Earlier this year Abu-Saba alerted county officials that the state water board, which oversees all nine regional state water boards, was getting ready to make recommendations on which impaired waterways should get first dibs on federal EPA cleanup action. Supervisor Ron Rodrigues, who represents District 4 and is spearheading the pollution abatement efforts, went to Sacramento in May and spoke to the board about New Idria’s acid mine drainage and its effects downstream in the Central Valley.
The county also made copies of a thick file that chronicles the details of the New Idria watershed since its heydays in the war years and sent the material to some two dozen top state and federal officials, including the state water board.
In September Rodrigues made conference calls between officials in the San Francisco EPA, Congressman Sam Farr’s office, and various county department heads in an effort to draw more attention to the polluted wasteland.
But on Oct.15 supervisors were stunned to find out that the staff of the State Regional Water Quality Control Board in Sacramento recommended no changes in New Idria’s cleanup status. Under that timetable, the watershed is not slated for consideration until after the year 2015.

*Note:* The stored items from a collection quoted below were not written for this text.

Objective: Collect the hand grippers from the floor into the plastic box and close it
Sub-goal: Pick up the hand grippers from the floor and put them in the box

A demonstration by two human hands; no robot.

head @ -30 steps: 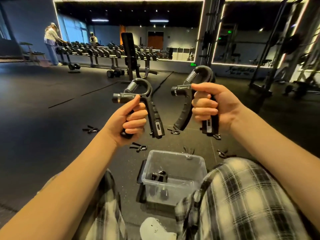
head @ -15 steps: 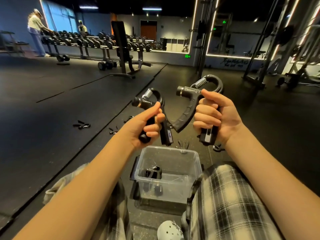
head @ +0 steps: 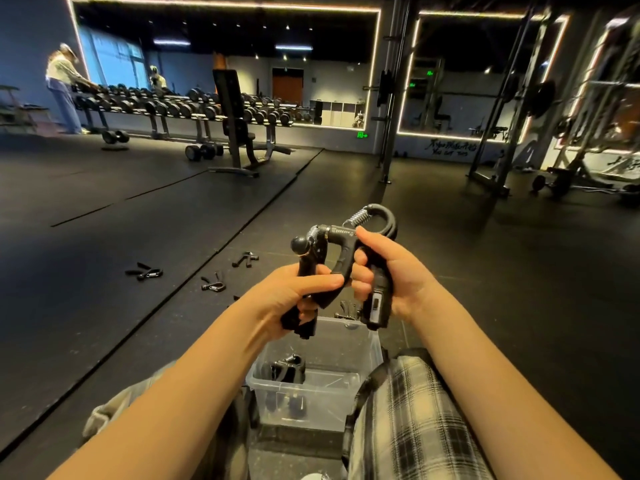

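Note:
My left hand [head: 294, 296] grips a black hand gripper [head: 308, 254] by its handles. My right hand [head: 388, 271] grips a second black hand gripper [head: 375, 220] with a spring at its top. The two grippers touch and overlap in front of me, just above the clear plastic box [head: 349, 403]. The box sits open on the floor between my legs and holds at least one hand gripper [head: 285, 370]. More hand grippers lie on the floor: one at the left [head: 143, 272], one nearer [head: 213, 285], one further back [head: 245, 259], and one behind the box [head: 346, 311].
A black lid [head: 247, 407] lies under the box's left side. My plaid-clad legs [head: 408, 420] flank the box. Far back stand a dumbbell rack [head: 180, 107], a bench [head: 239, 133], a person [head: 64, 88] and steel rigs [head: 491, 109].
Both hands came down and together, so the two hand grippers now overlap just above the box. The view tilted and shifted as my head moved.

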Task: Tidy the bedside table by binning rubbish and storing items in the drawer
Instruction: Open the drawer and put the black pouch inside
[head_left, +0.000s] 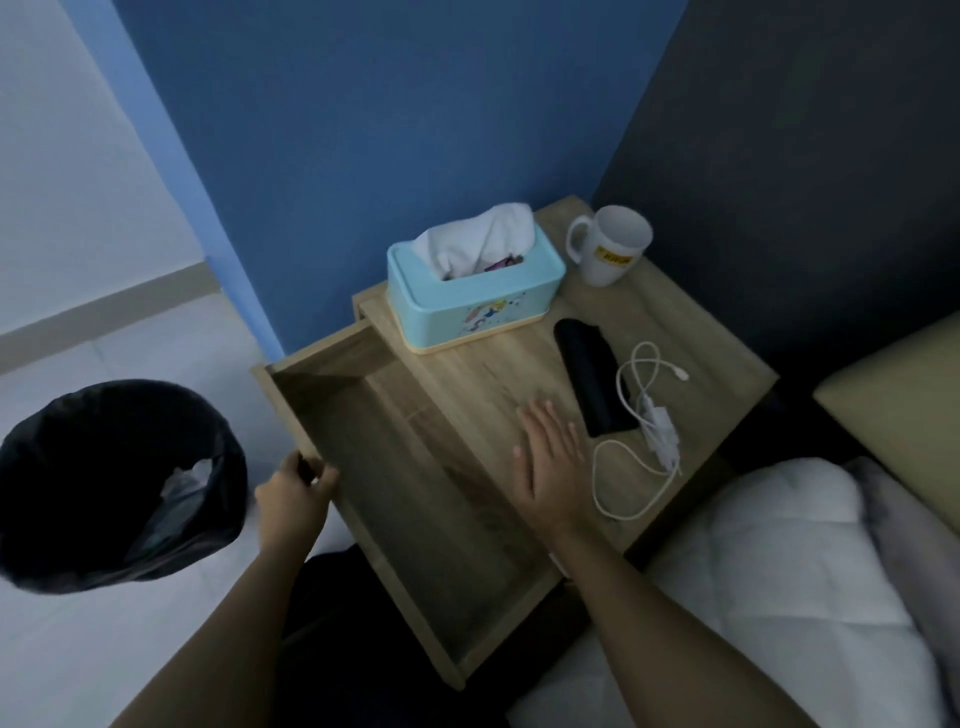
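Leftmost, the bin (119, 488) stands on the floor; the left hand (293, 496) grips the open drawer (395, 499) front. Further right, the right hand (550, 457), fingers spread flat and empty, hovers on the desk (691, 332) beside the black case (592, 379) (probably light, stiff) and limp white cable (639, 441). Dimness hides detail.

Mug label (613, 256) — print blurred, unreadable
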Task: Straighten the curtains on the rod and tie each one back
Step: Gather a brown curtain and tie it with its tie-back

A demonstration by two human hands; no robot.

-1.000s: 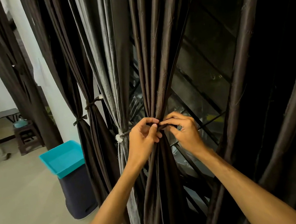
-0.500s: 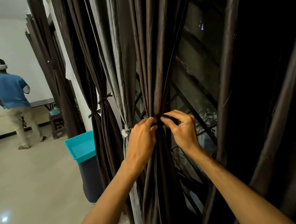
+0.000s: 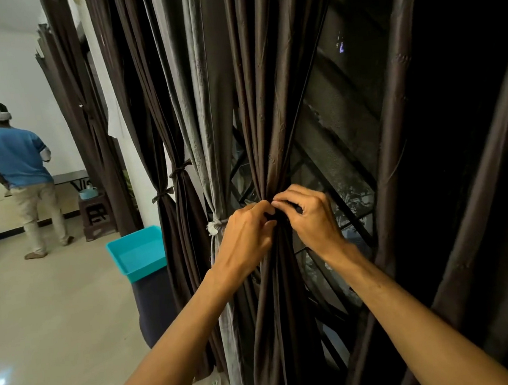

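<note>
A dark brown curtain (image 3: 264, 104) hangs in front of me, gathered into a narrow bunch at waist height. My left hand (image 3: 246, 239) and my right hand (image 3: 309, 218) meet at that bunch, fingertips pinching a dark tie-back (image 3: 294, 208) wrapped round it; most of the tie is hidden by my fingers. Left of it, a grey curtain (image 3: 204, 110) is bound with a pale tie (image 3: 214, 227). Further left, two brown curtains (image 3: 159, 124) carry dark knotted ties (image 3: 179, 170). A loose brown curtain (image 3: 394, 116) hangs at the right.
A window with a diagonal metal grille (image 3: 330, 160) lies behind the curtains. A dark bin with a turquoise lid (image 3: 138, 256) stands on the tiled floor by the curtains. A person in a blue shirt (image 3: 17, 159) stands far left near a small stool (image 3: 96, 213).
The view has swung left and up, bringing the person in the blue shirt into sight. Both hands stay at the gathered bunch, fingers working the tie closer together.
</note>
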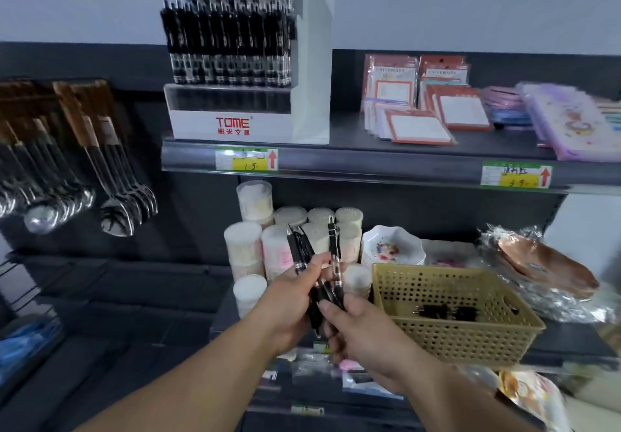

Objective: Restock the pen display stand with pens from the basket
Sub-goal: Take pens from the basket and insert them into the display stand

But since Hickox supervises the regional water boards his involvement in the issue, prompted by Rusty Areias, who was lobbied by voters on the state senate campaign trail, means that New Idria’s status could change.
Hickox, said Scagliotti, was impressed with the county’s solidarity and zeal to clean up the watershed. On Tuesday he placed his CAL EPA undersecretary Brian Haddix in charge of research on the project.
Editor’s note: Reporter Kate Woods lives downstream from the New Idria mines and is affected by the runoff, so Staff Writer Tracie Cone, who has been reporting on New Idria pollution since 1998, contributed to this report.